Colchicine decreases plaque vulnerability with reductions in plaque inflammation, medial fibrosis, outward vascular remodelling and ex vivo monocyte activation.

Graphical abstract

Highlights

• •Colchicine decreases plaque vulnerability and outward vascular remodelling.
• •Colchicine decreases plaque inflammation and medial fibrosis.
• •Colchicine reduces circulating monocyte activation by LPS.

1. Introduction

Despite intensive risk factor modification and optimal medical therapy including with statins, anti-platelet and anti-hypertensive medications [1,2], atherosclerosis remains one of the main processes underlying cardiovascular diseases, which in turn are the leading cause of death worldwide [3]. Atherosclerosis is a complex inflammatory disease that involves several cell types, chemokines, cytokines and adhesion molecules [4]. Over the last two decades, both basic studies and clinical trials have provided evidence for the potential benefits of selectively reducing inflammation in atherosclerosis [5]. More recently, in the CANTOS (Canakinumab Anti-Inflammatory Thrombosis Outcomes Study) trial the anti-interleukin (IL)-1β antibody canakinumab was shown to reduce the risk of cardiovascular events in patients with coronary disease receiving standard of care [6]. However, that agent requires regular injections, is very costly and blocks only one of many inflammatory pathways. The search for less expensive agents, potentially with a wider anti-inflammatory spectrum, is ongoing. In contrast to methotrexate in CIRT (Cardiovascular Inflammation Reduction Trial) that did not provide cardiovascular benefits in patients with atherosclerotic vascular disease [7], the interest for colchicine has been growing [8,9].

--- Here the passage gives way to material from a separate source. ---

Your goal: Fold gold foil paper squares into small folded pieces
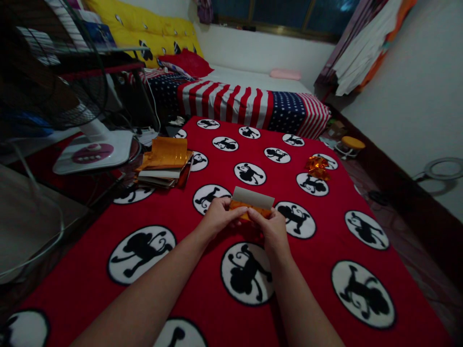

Colchicine is a widely available, inexpensive, orally administered, potent anti-inflammatory medication that is approved for the management of patients with gout, familial Mediterranean fever and pericarditis [10]. The active compound, initially extracted from the plant autumn crocus (Colchicum autumnale), has been used for centuries and is one of the oldest drugs still currently available. The main mechanism of action by which colchicine exerts its effects is through the inhibition of tubulin polymerization and subsequent microtubule generation and potentially also through effects on cellular adhesion molecules and inflammatory chemokines [10]. Through its action on tubulin, colchicine can interfere with many functions of white blood cells including migration and degranulation. Colchicine may have other direct anti-inflammatory effects by inhibiting key inflammatory signaling networks such as the inflammasome and pro-inflammatory cytokines. It has been reported to inhibit membrane expression of adhesion molecules on T cells and endothelial cells. Colchicine also exerts a direct anti-inflammatory effect by inhibiting the synthesis of tumor necrosis factor alpha and IL-6, the migration of monocytes, and the secretion of matrix metalloproteinase-9. Through the disruption of the cytoskeleton, colchicine is believed to suppress secretion of cytokines and chemokines.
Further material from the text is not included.